Update: we are anchored in a familiar spot in Gloucester harbor (map), and in a few days we should be in Portsmouth, where we will visit my cousins, the same ones we saw in Orlando. We'll be practicing social distancing, and we're still working on picking venues to meet up that do not involve conveyances. This will be the first family either of us has seen since the pandemic began.

I've ordered new batteries sent to their house for them to bring to us. Unlike our last set, weighing in at half a ton, the new batteries are Lithium Iron Phosphate (LiFePO4) and will come in at under 100 pounds for the four of them, so I had few qualms about asking them to cart them for us.

A view from Coles Hill over the rock and its colonnade out to the harbor. Vector is a tiny dot above the colonnade. Protest in the foreground; the Trump support is pretty thin.

At some point in the future I will do a complete write-up on the LiFePO4 project, which is very much a work in progress and is being driven by our AGM Lifelines being prematurely at end-of-life. But for the curious, we went with the Lion Energy UT1300 items, because we can fit all four of them in an existing compartment under our settee.

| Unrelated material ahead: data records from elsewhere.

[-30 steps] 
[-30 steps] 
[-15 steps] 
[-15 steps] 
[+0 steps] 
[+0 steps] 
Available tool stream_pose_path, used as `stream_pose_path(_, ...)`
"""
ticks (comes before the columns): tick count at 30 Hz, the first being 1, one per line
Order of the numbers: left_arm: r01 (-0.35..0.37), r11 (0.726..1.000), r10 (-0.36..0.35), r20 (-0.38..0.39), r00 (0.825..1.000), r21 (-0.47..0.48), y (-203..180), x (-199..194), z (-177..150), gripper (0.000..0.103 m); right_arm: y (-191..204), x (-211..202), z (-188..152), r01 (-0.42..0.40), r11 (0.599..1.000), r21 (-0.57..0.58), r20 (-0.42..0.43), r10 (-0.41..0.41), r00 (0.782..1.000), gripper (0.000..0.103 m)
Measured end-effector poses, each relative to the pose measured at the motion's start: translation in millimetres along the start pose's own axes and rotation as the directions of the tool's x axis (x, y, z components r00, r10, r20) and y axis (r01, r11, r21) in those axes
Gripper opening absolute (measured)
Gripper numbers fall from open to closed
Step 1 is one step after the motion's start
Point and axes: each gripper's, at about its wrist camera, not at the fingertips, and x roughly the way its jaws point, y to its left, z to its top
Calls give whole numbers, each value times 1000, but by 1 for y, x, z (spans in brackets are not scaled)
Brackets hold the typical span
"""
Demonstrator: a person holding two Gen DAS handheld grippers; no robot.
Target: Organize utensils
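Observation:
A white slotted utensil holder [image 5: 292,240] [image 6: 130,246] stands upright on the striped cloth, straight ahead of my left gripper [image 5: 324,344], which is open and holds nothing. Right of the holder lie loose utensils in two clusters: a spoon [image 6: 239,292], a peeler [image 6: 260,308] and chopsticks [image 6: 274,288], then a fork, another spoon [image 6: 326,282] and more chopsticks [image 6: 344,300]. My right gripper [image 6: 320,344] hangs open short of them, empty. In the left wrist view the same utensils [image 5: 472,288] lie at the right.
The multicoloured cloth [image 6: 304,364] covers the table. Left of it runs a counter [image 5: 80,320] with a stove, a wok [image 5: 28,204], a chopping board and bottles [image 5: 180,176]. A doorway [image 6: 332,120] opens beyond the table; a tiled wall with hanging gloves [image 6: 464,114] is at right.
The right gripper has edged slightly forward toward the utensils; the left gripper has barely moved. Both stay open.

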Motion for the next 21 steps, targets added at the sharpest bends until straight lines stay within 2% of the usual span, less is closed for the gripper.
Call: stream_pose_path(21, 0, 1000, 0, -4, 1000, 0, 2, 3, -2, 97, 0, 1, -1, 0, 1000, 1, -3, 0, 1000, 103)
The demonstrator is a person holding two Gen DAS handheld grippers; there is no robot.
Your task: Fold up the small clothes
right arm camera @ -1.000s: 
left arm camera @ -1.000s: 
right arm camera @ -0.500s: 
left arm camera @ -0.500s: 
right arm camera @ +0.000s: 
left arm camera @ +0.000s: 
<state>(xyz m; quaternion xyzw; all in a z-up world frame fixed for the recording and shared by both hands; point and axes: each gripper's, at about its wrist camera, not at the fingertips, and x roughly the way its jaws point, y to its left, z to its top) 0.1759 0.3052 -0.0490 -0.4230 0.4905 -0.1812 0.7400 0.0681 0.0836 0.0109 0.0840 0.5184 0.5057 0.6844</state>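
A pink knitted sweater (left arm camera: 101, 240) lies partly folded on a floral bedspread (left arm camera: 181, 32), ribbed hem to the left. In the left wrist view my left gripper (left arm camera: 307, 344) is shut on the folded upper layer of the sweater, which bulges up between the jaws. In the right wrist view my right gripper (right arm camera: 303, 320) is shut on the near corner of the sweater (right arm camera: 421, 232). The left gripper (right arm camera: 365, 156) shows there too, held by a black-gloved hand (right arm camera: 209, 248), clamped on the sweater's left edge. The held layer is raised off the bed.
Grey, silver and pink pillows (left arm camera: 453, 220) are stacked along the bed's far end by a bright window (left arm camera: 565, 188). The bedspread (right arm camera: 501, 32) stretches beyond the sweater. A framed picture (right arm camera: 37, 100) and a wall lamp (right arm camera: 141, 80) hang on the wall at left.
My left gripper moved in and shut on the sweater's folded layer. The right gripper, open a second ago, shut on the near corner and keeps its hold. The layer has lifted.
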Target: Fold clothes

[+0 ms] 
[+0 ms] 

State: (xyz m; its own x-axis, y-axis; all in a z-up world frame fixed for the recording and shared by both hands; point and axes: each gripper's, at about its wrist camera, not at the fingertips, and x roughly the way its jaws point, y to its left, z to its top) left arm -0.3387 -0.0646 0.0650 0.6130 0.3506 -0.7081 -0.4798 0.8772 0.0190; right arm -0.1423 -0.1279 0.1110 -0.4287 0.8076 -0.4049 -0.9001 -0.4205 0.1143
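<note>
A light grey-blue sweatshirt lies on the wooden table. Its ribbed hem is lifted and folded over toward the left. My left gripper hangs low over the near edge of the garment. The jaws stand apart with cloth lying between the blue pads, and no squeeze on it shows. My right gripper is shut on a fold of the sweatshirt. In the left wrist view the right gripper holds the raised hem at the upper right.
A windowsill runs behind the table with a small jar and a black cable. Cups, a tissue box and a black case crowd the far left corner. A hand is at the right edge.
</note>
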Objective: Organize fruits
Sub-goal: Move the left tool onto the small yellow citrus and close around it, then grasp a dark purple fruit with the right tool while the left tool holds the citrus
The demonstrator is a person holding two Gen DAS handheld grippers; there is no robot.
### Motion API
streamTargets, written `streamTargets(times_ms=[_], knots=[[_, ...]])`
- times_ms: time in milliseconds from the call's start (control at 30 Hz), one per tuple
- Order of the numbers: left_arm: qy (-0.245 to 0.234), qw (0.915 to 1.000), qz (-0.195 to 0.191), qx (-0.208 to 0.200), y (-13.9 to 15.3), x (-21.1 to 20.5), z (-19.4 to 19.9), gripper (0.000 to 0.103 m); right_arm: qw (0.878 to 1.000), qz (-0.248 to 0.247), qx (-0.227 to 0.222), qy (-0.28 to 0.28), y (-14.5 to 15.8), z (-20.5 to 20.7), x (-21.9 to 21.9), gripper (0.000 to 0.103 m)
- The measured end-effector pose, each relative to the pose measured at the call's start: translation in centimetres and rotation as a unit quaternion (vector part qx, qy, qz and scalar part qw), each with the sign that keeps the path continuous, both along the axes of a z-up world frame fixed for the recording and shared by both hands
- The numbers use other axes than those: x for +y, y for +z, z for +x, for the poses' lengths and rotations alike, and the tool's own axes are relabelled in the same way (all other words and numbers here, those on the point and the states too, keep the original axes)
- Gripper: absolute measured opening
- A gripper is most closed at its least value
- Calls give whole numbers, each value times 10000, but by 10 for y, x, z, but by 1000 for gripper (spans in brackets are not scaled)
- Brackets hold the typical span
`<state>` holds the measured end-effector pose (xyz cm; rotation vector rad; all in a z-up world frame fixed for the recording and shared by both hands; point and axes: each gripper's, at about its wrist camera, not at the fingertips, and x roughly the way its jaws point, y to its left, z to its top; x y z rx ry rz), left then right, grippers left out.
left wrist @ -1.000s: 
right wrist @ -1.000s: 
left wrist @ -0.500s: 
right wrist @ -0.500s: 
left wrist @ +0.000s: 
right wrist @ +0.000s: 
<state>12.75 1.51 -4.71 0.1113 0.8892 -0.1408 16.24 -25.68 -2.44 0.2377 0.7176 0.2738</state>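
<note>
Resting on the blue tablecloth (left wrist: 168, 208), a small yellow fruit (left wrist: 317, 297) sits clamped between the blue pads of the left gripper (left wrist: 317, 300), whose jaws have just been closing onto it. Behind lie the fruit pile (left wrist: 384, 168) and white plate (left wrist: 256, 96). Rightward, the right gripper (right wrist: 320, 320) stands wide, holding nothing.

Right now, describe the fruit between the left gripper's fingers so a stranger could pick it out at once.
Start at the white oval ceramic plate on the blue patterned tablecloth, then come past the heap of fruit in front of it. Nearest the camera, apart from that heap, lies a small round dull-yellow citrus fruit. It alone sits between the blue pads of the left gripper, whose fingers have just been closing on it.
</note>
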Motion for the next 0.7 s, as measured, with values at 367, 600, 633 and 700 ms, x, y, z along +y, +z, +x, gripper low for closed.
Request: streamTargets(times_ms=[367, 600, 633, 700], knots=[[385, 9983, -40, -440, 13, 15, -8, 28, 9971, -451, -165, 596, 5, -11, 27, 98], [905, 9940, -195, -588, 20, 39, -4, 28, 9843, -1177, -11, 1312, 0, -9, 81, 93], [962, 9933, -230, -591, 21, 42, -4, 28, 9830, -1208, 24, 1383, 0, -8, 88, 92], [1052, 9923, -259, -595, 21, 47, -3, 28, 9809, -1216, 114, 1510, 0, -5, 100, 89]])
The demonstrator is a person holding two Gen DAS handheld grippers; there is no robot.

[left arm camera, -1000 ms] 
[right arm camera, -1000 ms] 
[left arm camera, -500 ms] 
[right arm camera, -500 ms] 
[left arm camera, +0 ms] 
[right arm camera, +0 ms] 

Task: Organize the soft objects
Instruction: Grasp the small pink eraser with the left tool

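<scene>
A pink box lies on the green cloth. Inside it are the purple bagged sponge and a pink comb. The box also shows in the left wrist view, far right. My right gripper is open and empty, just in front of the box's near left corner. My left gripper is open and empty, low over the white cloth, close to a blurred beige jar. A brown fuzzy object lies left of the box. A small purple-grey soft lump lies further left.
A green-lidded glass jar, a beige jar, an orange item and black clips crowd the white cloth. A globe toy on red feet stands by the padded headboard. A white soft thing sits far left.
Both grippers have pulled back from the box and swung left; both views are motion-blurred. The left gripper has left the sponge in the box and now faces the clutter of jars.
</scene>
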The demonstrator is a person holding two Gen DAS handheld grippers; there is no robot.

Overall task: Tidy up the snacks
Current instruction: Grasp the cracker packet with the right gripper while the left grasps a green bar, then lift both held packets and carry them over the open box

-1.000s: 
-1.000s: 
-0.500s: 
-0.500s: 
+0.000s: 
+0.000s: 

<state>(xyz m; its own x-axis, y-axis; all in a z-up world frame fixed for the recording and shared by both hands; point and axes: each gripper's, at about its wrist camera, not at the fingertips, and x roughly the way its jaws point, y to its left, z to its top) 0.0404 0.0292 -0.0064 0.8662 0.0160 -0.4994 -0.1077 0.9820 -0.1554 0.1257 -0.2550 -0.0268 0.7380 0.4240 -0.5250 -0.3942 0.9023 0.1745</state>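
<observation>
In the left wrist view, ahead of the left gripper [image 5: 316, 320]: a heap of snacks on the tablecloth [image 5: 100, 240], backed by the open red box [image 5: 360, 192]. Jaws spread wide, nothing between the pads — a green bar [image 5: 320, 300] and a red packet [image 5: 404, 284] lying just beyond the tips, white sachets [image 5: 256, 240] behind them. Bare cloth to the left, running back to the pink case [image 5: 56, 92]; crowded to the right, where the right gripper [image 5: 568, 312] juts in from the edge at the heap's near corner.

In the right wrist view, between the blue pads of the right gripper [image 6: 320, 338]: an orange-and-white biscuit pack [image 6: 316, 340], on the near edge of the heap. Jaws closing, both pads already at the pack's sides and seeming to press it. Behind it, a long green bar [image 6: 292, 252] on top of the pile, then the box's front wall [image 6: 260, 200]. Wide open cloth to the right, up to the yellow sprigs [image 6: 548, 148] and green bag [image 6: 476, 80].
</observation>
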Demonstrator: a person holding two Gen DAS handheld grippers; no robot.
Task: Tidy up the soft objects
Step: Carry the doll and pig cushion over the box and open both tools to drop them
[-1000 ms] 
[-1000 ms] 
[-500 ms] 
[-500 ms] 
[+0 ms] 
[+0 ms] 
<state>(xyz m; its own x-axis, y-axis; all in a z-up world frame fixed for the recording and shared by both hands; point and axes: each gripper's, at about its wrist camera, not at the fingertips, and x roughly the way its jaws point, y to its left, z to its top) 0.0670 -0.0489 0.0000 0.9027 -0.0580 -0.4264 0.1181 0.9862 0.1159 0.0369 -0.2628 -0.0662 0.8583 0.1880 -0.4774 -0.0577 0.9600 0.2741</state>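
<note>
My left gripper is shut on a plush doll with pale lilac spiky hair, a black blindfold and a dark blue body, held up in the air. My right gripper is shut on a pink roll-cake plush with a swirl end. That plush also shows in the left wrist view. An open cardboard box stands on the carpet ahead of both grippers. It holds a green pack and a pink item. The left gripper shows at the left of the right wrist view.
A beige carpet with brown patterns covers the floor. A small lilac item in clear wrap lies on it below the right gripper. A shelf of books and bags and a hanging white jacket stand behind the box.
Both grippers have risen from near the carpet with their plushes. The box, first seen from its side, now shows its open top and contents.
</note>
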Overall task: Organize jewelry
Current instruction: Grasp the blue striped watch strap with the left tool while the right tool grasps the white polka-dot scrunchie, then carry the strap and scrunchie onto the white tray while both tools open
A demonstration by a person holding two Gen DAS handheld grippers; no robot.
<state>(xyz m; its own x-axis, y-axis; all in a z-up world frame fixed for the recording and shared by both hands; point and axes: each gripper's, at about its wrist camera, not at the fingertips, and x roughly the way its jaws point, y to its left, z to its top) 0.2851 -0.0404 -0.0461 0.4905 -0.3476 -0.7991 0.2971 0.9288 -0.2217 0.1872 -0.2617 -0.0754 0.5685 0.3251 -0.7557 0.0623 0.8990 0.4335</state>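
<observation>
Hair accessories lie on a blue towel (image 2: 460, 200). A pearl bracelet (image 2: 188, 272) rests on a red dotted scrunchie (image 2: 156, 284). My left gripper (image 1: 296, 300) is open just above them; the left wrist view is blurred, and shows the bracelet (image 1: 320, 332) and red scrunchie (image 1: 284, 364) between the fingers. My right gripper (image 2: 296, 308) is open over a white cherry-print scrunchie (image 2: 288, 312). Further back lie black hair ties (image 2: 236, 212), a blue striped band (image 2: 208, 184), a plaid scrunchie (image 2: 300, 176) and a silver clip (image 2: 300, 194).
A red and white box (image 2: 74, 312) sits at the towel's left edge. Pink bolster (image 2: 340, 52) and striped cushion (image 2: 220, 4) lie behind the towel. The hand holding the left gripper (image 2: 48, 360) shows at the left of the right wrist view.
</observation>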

I got a good deal using a discount code, and you can do the same by ordering from this affiliate link, which will get you 15% off list direct from the manufacturer.

I'm still working on ordering all the pieces and parts needed for the project, including a bunch of 2/0 battery cable, terminal ends, switches, and the like. With any luck I should have everything I need by the time the batteries arrive in a week or so. Stay tuned.


  1. Hi Sean -- I'm very interested in your battery decision. I can look up what you are purchasing but the affiliate link doesn't seem to be working. I'll be curious what charging settings I would need to change. I would love to own batteries I can actually pick up.

    1. Good catch on the link, John -- Blogger messed with it when I save it. It's fixed now.

      The details of the battery decision and project are forthcoming; it's going to take some effort to write it up. Long story short: LiFePO4 batteries can be cycled to 80-100% DoD and still give you ~2000-3000 cycles, so you only need about half as many amp-hours as you do with lead-acid, and they are lighter per amp-hour. Downside is that that are crazy expensive and they are very demanding...

      In the "old days" you had to install a sophisticated Battery Management System to make sure all the cells stayed in balance, they were never overcharged or over-discharged, and never charged below or above certain temperatures. Nowadays, there are "drop-in replacement" LiFePO4 batteries that have the BMS built right in. There are still some gotchas, which I will go into in my full post.

      The drop-ins can be charged with most existing inverter/chargers or marine chargers on AGM settings, and will work even better if Lithium or custom settings are available.

      There are also limitations on wiring them together in series, parallel, or especially series-parallel (our configuration) that vary by manufacturer.

      Stay tuned for the full write-up; if you need more info before then, we can talk by phone.

  2. Lobsta' season there now. Fill up on the 2 pounders while they are fresh. Yum!